TASK TO CARRY OUT ::
When you find the word "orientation" in a line of the entries, please copy the whole line.
::: SUPPLIED MATERIAL :::
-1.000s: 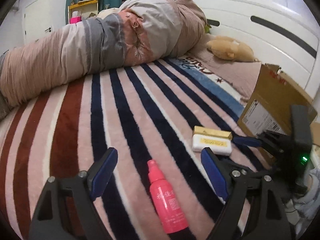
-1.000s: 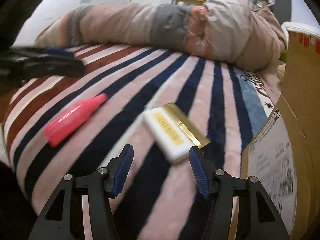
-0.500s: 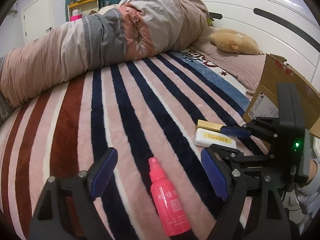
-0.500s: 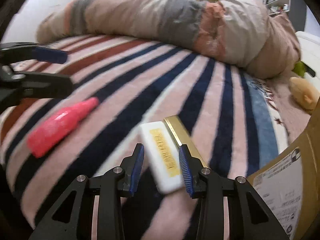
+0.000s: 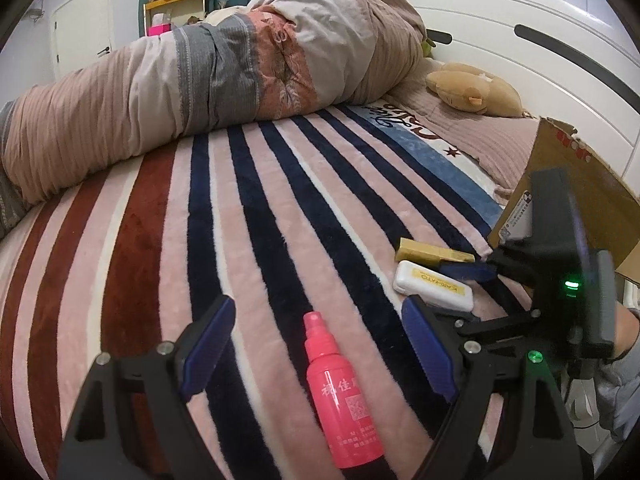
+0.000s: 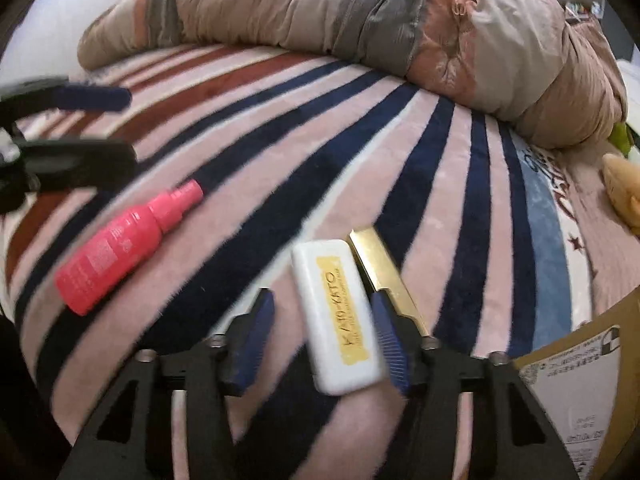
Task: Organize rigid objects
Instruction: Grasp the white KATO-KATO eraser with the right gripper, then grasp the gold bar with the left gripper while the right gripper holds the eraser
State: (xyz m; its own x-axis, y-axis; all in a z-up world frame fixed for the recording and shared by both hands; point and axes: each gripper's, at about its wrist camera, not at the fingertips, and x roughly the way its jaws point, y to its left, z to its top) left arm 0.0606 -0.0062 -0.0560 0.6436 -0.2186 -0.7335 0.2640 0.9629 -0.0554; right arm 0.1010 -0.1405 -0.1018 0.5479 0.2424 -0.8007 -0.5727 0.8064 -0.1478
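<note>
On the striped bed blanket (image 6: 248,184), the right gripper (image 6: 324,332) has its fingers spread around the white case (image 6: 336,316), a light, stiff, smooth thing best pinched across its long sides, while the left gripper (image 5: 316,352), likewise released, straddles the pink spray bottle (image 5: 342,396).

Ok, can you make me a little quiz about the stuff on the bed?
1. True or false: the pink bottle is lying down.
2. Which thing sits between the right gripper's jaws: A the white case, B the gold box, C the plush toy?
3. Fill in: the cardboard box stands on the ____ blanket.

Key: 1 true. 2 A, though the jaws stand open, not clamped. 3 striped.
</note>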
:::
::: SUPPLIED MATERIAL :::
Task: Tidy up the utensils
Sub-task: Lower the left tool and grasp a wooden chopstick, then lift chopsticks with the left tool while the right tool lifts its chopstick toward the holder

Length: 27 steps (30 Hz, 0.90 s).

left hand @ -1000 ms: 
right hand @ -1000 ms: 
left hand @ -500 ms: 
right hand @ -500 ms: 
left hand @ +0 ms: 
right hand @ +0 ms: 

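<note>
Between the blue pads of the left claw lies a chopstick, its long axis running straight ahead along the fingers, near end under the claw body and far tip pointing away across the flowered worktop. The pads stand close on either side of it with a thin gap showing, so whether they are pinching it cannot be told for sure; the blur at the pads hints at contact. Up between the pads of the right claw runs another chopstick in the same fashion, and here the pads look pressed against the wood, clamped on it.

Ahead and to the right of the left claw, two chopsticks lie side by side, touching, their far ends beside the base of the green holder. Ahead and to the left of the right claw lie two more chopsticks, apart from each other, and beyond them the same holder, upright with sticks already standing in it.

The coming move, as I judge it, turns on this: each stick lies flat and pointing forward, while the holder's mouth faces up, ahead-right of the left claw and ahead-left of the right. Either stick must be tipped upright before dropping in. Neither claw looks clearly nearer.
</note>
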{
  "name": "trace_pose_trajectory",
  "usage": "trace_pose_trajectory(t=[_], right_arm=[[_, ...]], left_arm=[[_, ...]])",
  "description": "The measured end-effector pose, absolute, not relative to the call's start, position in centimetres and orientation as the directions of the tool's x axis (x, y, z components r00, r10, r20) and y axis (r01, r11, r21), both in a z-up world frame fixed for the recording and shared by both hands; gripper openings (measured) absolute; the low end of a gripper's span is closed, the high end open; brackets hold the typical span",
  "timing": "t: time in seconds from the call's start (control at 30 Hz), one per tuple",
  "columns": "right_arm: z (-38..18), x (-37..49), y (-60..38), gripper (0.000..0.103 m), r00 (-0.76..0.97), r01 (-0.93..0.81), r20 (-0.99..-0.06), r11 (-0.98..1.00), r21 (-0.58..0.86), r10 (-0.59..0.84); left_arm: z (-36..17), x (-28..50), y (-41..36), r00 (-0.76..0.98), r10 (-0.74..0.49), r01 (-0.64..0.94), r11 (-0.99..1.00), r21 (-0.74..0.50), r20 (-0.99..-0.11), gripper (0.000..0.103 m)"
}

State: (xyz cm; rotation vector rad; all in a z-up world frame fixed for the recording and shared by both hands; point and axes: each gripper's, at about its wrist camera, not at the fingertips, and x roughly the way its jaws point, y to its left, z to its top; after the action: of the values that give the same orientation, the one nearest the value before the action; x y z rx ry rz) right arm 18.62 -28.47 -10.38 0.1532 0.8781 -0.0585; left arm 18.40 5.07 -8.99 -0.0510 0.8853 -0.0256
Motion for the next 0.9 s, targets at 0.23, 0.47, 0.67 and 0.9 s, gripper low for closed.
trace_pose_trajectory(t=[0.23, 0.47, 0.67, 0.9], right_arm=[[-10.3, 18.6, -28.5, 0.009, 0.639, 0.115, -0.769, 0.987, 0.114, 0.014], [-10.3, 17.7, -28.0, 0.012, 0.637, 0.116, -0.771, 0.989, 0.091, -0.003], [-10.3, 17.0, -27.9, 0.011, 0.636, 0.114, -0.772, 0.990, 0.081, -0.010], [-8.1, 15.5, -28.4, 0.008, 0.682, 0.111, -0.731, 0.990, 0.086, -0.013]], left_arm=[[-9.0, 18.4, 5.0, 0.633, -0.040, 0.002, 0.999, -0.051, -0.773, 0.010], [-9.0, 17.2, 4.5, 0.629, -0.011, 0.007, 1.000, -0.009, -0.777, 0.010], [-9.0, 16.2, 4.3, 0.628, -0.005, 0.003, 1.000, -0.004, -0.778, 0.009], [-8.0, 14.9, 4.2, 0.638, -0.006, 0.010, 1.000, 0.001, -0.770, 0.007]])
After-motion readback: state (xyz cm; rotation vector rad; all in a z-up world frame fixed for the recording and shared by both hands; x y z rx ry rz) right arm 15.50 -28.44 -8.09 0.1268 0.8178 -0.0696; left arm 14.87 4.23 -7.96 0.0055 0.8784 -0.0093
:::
RESULT FOR THIS TASK ::
  "description": "The measured end-effector pose, absolute, not relative to the call's start, position in centimetres and orientation as the directions of the tool's x axis (x, y, z components r00, r10, r20) and y axis (r01, r11, r21), both in a z-up world frame fixed for the recording and shared by both hands; gripper openings (measured) absolute; the low end of a gripper's span is closed, the high end open; brackets hold the typical span",
State: (xyz cm; rotation vector rad; all in a z-up world frame fixed for the recording and shared by both hands; point and axes: each gripper's, at about its wrist camera, not at the fingertips, and x roughly the way its jaws point, y to its left, z to its top; after the action: of the values that give the same orientation, the one nearest the value before the action; x y z rx ry rz) right arm 18.62 -28.47 -10.38 0.1532 0.8781 -0.0585; left arm 18.40 5.07 -8.99 -0.0510 0.8853 -0.0256

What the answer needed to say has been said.